The most widely known business that emerged from the Amana Society is Amana Refrigeration, Inc. This national leader in the production of refrigerators was founded by an Amana native, George C. Foerstner at the time of the Great Change. The first beverage cooler, designed for a businessman in nearby Iowa City in 1934, was built by skilled craftsmen at the Middle Amana woolen mill. In the decades that followed, the mill became the site of this large, now private, plant producing refrigerators, freezers, air conditioners, and in 1967 introduced a new product — the Amana Radarange Microwave Oven. Today, the 19th-century woolen mill smoke stack still rises over the modern plant.

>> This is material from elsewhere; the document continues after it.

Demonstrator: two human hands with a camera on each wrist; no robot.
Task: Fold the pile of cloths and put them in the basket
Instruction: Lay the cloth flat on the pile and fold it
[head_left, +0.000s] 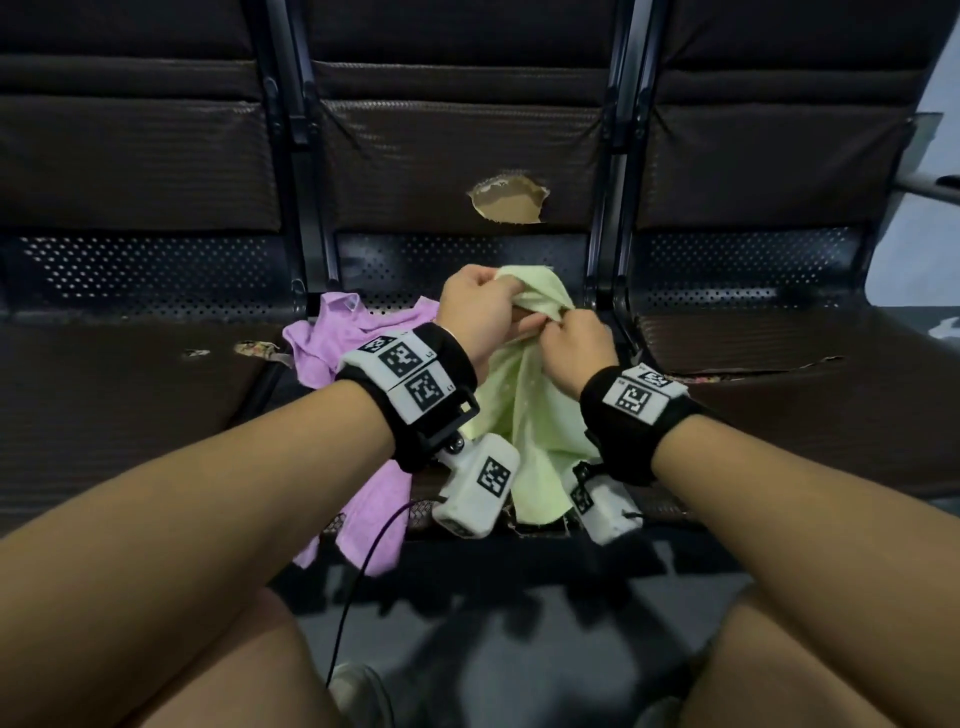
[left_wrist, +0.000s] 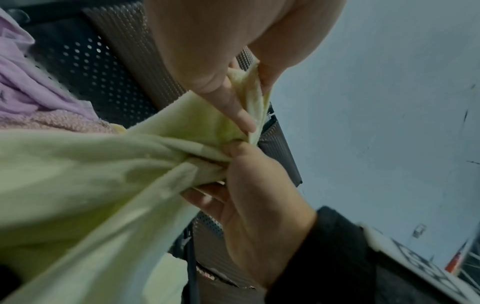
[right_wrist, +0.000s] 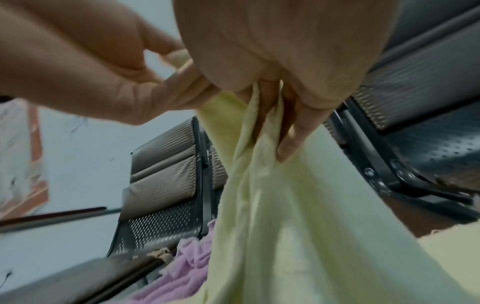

The Amana Church continues to be a vital part of the Amana community. These churches are much as they were when built more than 125 years ago. The building exteriors are unpretentious with no steeples or stained-glass windows.
The interiors continue to feature the unfinished wood floors, plain pine benches and unadorned walls that have long echoed the tradition of humility and piety. Men still enter and sit on one side of a central aisle; women on the other.
English language services were introduced in 1960, but, in both German and English services, the order of worship has changed little over the years, which include a reading from Scripture; a reading from a testimony from Rock, Metz or Landmann; and hymns that would be recognized by a congregation of a century earlier.
Today, heritage tourism has become important to the economy of the Amana area. Historic preservation efforts by several local nonprofit organizations, as well as the Amana Society, Inc. in conjunction with land-use and historic preservation ordinances attempt to preserve the natural and built environment of Amana.
Visitors can stroll through Amana, the largest of the seven villages, and visit the Amana Woolen Mill and Amana Furniture Shop, which was originally a calico mill. Touring the other villages by car, visitors will pass through historic farmland and observe the imprint the colonists made on their landscape at places such as the Mill Race, a canal dug to provide waterpower for the mills, the Lily Lake, and groves of trees called Schulwalds. Barns and agricultural buildings were clustered together at the edge of each village; examples of this can be seen in West Amana, South Amana , and High Amana.
Each village contained numerous dwellings, such as those in Homestead. Groups of about 30-40 people ate their meals at one of several village kitchens, like one in Middle Amana that is now the Communal Kitchen Museum. Adjacent to this building are Hahn’s Hearth Oven Bakery, one of the several village bakeries that supplied fresh bread to the kitchens daily, and the Coopershop Museum, an example of the many trade buildings that were vital to daily life in Amana.
Every village also had a general store, such as those in High Amana and West Amana, and a school for children ages 7-14. But of course the focus of the colonists’ lives was their religion, and a church was an essential element of each village where services were held 11 times a week. The Amana Colonies have long been a popular destination for tourists, who were interested in learning about communal life. Several of these historic hotels and other historic communal buildings continue to offer lodging today, including the Die Heimat Country Inn, Lower South Hotel, and the Baeckerei Bed and Breakfast.